Scowling, I gave her a napkin.

She dabbed at her mouth before saying anything more. “I’d have had to pay for it anyway if I canceled this late, so I decided I might as well go. After that, though, it’s a month till my next appointment.”

Later that evening, I made an excuse about meeting with a buddy for more ‘networking’. No lie; it was my key-ring buddy, who let me back into Nebbleson’s office so I could retrieve the camera. Piece of cake.

But I felt guilty about the caper, so I kept putting off looking at the videotape. The breaking-and-entering part didn’t bother me. Nah. It was just that the tape said I didn’t trust Terri, you know.

Except that I do. She’s a gem—the best, sweetest, most caring, steadfast, and faithful person I’ve ever known. Hell, Terri’s a lot more trustworthy and loyal than I am. Yeah, probably saner, too.

The existence of the tape said all that, too, if you know what I mean.

So I put off watching it for a whole week—until Terri left for her next appointment. Then, egged on by the thought of the bucks we’d soon be wasting on the good doc, I sat down grimly to watch.

The first twenty minutes were mostly boring. I got up to get a bag of potato chips and a beer from the kitchen, and I didn’t miss a thing. My ears pricked up only when Terri discussed how hard it was for her to try to keep up her spirits—and mine!—while I was unemployed.

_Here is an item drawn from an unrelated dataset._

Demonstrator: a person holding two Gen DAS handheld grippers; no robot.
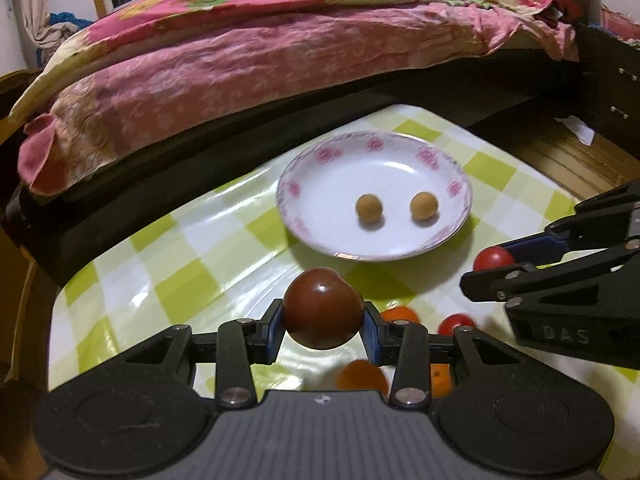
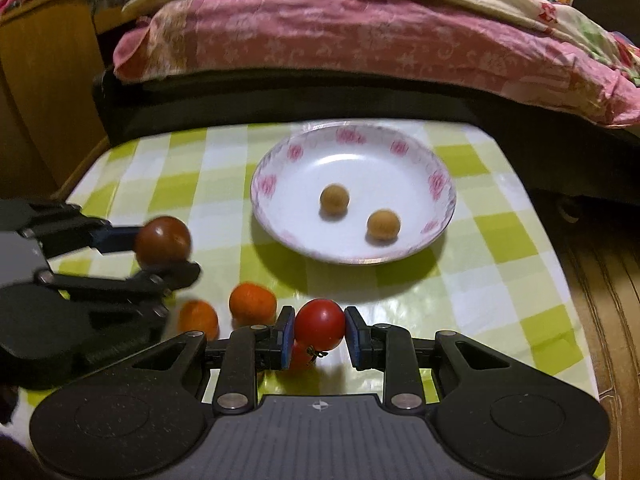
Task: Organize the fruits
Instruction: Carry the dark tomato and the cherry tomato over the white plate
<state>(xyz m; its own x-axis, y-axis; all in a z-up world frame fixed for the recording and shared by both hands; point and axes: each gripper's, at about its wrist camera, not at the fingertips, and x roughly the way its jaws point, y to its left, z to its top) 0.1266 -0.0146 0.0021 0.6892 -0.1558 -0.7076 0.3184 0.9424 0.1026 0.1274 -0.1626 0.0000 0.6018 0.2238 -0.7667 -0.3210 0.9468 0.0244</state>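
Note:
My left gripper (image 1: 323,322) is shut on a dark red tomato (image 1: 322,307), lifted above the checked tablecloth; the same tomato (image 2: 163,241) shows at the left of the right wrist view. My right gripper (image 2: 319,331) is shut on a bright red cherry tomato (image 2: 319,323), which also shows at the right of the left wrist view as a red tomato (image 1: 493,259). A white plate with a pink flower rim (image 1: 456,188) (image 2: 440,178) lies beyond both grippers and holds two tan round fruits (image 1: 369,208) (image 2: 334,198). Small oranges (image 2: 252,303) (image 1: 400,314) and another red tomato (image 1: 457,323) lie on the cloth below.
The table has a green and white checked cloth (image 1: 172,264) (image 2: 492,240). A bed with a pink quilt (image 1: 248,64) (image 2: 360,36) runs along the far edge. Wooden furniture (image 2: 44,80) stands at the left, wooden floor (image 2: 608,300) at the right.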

She also said it was discouraging that I wasn’t helping more with the housework while I had the time, and that I didn’t pay attention to little things that bothered her, like leaving wet towels on the bathroom floor and eating potato chips in bed and drinking so much beer that I was getting a beer belly.

Hearing my wife’s heartfelt sighs, I determined to turn over a new leaf and change the things she mentioned to the doc. Well, at least some of them. I’d fix dinner tonight, for starters. Yeah, a real romantic dinner by candlelight. Then maybe I could give her one of those special hugs again, like yesterday morning....

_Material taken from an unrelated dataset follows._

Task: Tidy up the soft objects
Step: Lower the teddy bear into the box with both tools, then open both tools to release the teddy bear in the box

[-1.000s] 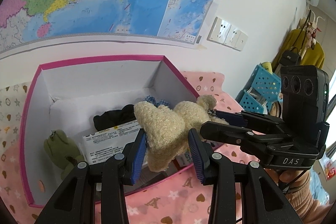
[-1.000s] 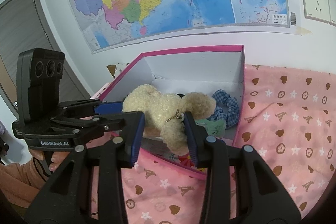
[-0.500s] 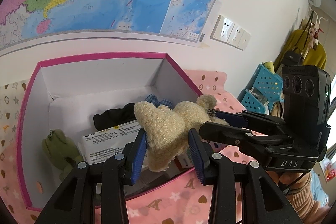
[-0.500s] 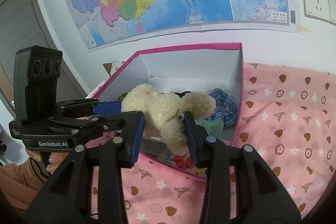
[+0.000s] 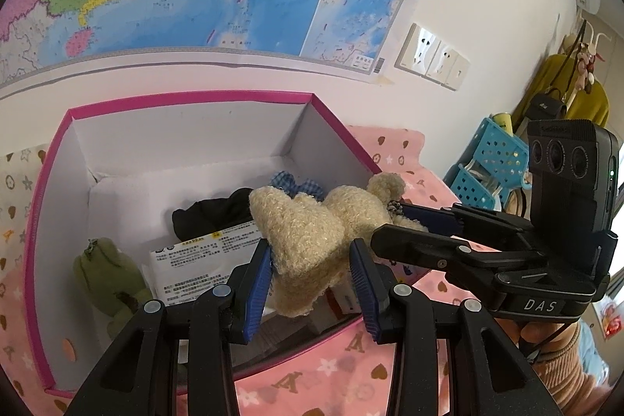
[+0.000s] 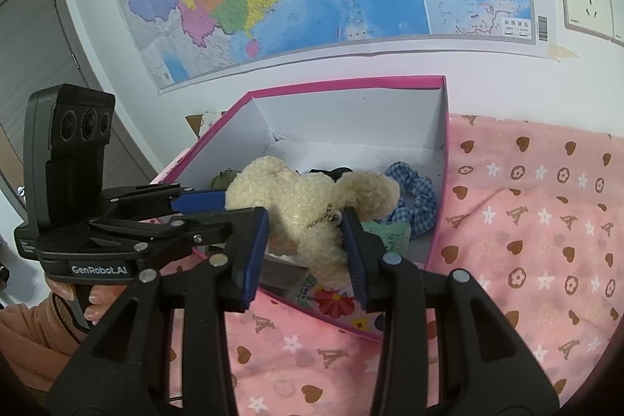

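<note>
Both tongs are clamped on one cream plush bear (image 5: pixel 308 244), which hangs over the near rim of the pink-edged box (image 5: pixel 187 100). The left tongs (image 5: pixel 314 285) pinch one end of the bear between their blue pads; the right tongs (image 6: pixel 308 252) pinch the other end, where a small metal chain dangles.

The left wrist view looks deep into the box: a green plush frog (image 5: pixel 105 275) sits against the box's left wall, a printed white packet (image 5: pixel 202 260) lies on the box floor beside it, a black fabric piece (image 5: pixel 212 215) rests behind the packet, and a blue checked scrunchie (image 5: pixel 296 184) peeks out behind the bear. It also shows the right tongs' body reaching in from the box's right side, and blue perforated baskets (image 5: pixel 491 162) beyond the box.

The right wrist view hides most of that; the frog is only a sliver behind the bear, while the scrunchie (image 6: pixel 413 197) lies plainly in the box's right corner. It shows the flower print on the box's outer front (image 6: pixel 335 301), the pink patterned cloth (image 6: pixel 526 229) under the box, and a hand (image 6: pixel 74 299) gripping the left tongs' handle.
</note>
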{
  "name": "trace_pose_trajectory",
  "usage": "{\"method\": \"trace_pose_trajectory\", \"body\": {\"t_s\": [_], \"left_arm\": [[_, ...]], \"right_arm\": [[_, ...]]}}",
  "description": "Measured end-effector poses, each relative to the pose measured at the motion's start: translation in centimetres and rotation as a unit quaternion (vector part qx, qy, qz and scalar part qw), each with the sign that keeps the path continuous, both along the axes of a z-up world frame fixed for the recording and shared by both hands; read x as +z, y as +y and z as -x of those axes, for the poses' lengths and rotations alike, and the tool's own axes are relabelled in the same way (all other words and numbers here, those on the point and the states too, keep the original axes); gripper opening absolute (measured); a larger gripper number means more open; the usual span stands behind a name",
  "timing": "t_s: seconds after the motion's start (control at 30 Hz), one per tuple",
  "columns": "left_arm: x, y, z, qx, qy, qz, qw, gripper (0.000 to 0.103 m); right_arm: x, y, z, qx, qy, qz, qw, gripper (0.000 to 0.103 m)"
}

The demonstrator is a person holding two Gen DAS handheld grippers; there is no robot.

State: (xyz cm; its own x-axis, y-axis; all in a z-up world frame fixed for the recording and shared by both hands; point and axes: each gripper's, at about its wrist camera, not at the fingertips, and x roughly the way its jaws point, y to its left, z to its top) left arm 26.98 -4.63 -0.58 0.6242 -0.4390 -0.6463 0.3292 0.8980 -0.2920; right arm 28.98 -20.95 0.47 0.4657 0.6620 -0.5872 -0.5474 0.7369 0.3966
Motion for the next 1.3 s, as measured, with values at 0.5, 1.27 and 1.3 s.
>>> {"method": "trace_pose_trajectory", "body": {"t_s": [0.5, 1.27, 1.3], "left_arm": [[-0.4, -0.2, -0.5, 0.001, 0.008, -0.003, 1.0, 0.039], [-1.0, -0.1, -1.3, 0.008, 0.023, -0.005, 0.9997, 0.039], [-1.0, 0.0, -1.3, 0.011, 0.023, -0.006, 0.9996, 0.04]], "right_arm": [[-0.2, 0.0, -0.2, -0.007, 0.005, 0.007, 1.0, 0.041], [-0.6, 0.2, -0.8, -0.022, 0.009, 0.026, 0.999, 0.041], [-0.6, 0.2, -0.8, -0.024, 0.009, 0.026, 0.999, 0.041]]}}
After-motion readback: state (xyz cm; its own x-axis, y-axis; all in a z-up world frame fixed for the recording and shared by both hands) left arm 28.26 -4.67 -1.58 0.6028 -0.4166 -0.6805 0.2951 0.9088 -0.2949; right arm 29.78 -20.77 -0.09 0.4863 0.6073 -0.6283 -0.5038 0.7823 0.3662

I stopped making plans for dinner, though, when Nebbleson said he was going to hypnotize her in order to reinforce her weight maintenance program. Terri smiled and settled herself more comfortably on the couch. She always claimed that the hypnotism was the most effective part of her therapy, while I responded that it was a crock of bull. I’d soon be able to prove my point. I pushed my recliner to its full upright position and moved to the edge of the seat.

Nebbleson went over to his desk, which made him loom huge on the screen. I didn’t like the way he was now standing at the foot of the couch. You see, Terri’s dress had ridden up above her knees, which were slightly spread.

She’d always been a bit careless about such things. When we were first married, she kept me busy reminding her about tugging down her skirt. She was no biker chick to go flashing her panties to everybody, right? She was a classy lady. She was my wife.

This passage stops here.